Hi! Please enjoy this... Even though it's also kind of depressing, like my Lily Potter one, but not as much. I feel like this is my thing, kind of... Please leave constructive criticism/ praise!
Love, Me!
It was loud. There were lights, and screams filling the halls of Hogwarts. Death filled the air, but I never thought it could happen to me.
We were all fighting. We all had a cause. Some of us to protect our lives, some us our families, some of us our school, some of us our heritage, and some of us Lord Voldemort. It doesn't matter, really. We were all fighting.
I saw bodies fall. I heard them hit the ground. I wasn't afraid of death, because I knew that my family would be safe. I was wrong. It was Antonin Dolohov. He's smarter than he looks. Stronger, too.
When the battle first began, I told Dora to hide, to stay with Teddy. It wasn't because I doubted her ability, it was because I wanted to be sure that if something happened to me, she would be able to tell our son how his father had died for what he believed in. As a modern-day martyr. But of course she didn't listen.
I saw her. I was battling Dolohov. He wasn't an extremely difficult competitor, as long as you were concentrated, which I was. Unti I saw her. She was fighting her aunt, Bellatrix. I saw green light and gold light flashing, and I saw her lose. I saw her aunt, her very own flesh and blood, hit her in the chest with a burst of green light.
I watched Dora's body hit the ground. The second she was hit my wand hand dropped. She had stopped moving, so why had nobody else? My wife, the mother of my child. Nymphadora Tonks. She was the only one who let me be anything but a werewolf, no matter what people say. She had given me a son, helped me see myself, love myself, and love her even more. But now she was gone. I told her to wait with Teddy, I told her. But she's proud, and feisty.
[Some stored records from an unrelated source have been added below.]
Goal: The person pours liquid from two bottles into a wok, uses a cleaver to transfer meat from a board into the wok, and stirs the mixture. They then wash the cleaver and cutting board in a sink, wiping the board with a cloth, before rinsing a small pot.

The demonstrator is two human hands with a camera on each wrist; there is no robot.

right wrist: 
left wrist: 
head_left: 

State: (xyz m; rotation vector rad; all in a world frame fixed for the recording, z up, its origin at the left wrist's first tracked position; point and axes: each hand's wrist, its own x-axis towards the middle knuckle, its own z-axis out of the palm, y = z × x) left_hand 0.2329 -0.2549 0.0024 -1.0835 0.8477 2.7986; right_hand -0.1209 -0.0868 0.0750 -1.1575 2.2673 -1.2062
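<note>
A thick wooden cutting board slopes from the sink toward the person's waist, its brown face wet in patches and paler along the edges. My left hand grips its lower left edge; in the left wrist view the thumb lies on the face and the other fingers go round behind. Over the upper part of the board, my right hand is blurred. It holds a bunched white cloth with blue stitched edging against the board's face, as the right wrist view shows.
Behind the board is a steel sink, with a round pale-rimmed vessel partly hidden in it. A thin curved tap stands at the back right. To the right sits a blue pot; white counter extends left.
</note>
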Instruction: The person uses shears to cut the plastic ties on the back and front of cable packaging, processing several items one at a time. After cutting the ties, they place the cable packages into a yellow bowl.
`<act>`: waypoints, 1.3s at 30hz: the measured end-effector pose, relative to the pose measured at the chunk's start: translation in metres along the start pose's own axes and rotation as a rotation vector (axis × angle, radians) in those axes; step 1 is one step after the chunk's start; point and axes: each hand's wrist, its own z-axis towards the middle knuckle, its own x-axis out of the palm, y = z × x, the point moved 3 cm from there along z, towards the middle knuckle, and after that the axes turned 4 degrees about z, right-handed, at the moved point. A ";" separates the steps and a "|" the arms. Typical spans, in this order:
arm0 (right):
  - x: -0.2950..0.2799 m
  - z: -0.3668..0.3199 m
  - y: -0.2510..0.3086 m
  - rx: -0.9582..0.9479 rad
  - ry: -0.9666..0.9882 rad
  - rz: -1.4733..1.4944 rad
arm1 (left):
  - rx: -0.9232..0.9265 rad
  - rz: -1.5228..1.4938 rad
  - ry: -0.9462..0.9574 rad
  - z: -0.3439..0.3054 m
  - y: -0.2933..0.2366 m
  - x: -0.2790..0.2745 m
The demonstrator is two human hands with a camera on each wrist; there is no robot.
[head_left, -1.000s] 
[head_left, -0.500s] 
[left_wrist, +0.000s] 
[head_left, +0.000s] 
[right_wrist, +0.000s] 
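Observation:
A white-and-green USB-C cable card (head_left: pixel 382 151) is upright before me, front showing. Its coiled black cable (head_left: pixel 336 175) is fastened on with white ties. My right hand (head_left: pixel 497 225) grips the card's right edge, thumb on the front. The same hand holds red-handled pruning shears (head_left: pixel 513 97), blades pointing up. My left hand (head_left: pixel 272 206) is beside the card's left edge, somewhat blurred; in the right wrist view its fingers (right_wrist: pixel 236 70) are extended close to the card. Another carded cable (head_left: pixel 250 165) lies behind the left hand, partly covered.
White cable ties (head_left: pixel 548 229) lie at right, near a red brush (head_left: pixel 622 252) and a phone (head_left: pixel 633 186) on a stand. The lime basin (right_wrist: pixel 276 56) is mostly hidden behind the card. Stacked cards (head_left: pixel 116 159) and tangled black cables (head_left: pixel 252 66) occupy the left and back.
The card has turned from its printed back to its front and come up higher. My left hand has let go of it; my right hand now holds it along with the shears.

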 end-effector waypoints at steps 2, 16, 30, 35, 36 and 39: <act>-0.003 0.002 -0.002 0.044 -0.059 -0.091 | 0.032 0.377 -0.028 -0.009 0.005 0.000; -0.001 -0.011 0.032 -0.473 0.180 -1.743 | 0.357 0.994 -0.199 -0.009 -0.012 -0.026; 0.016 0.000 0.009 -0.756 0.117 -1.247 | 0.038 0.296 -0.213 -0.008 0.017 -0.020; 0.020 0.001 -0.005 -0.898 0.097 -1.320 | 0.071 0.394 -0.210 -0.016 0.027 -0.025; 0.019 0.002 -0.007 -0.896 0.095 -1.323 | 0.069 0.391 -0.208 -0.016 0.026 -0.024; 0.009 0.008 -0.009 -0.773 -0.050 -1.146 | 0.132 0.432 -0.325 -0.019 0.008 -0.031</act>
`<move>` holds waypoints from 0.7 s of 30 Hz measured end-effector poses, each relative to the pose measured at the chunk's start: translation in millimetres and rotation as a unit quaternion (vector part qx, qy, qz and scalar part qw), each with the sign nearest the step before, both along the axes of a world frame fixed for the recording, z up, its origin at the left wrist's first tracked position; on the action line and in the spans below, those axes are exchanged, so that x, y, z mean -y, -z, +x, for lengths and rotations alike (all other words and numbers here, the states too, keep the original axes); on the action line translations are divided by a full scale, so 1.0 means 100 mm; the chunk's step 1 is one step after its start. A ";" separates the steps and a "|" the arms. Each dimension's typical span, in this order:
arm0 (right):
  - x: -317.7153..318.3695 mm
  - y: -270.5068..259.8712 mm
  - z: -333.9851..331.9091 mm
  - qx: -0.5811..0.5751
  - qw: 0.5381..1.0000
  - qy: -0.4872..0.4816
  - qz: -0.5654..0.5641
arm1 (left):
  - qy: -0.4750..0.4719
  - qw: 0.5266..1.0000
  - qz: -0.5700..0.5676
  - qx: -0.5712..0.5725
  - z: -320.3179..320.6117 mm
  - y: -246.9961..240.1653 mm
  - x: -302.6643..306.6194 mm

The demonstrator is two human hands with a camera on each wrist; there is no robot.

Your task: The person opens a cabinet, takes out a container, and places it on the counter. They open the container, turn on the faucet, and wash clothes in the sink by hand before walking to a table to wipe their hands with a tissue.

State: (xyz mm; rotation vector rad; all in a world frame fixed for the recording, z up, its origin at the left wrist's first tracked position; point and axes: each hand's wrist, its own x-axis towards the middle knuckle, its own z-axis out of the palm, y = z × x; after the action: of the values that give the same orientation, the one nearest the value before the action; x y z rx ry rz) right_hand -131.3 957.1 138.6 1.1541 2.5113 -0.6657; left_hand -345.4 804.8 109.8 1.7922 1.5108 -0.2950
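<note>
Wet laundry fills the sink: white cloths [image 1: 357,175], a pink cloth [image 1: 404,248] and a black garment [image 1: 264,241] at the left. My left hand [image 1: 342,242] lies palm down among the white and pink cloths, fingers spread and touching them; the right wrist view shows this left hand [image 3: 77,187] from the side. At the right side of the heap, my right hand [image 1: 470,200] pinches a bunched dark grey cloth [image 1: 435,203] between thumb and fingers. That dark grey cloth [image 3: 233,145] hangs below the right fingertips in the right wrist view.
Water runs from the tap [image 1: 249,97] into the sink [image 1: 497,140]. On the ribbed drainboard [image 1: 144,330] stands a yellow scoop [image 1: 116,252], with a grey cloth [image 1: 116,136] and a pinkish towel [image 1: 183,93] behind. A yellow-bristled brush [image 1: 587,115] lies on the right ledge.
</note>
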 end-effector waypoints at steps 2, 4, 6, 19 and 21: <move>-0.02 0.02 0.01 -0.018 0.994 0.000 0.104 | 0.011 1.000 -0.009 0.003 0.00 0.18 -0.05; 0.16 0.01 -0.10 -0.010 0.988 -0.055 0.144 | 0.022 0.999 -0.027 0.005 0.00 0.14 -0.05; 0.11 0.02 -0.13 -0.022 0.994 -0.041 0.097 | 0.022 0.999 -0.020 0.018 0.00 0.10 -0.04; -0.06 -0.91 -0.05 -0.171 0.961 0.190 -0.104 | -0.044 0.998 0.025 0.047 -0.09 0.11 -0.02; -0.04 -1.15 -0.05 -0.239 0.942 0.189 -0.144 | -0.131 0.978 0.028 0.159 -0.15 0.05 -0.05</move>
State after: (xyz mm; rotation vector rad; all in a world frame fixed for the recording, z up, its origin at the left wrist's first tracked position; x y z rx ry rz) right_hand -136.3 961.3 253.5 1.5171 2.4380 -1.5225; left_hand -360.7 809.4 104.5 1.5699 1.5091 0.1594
Or, she was.
Dolohov didn't matter to me anymore. I rushed to her, I held her head in my hands. I felt tears stream down my face. I turned to Dolohov and watched him raise his wand.
In the last moment I realized it was too late. I realized that my love for my wife would leave my son an orphan. I cursed myself internally. I was always quick and impulsive like that.
Dora would be the love of my life, always. So if I had to die, this would be the way to do it, I just wished it wasn't at the cost of my son's parents. I still do. But it's too late now.
And so I died holding her hand.
Yuuuuup! Hope you enjoyed that! Now go read something light-hearted, idiot!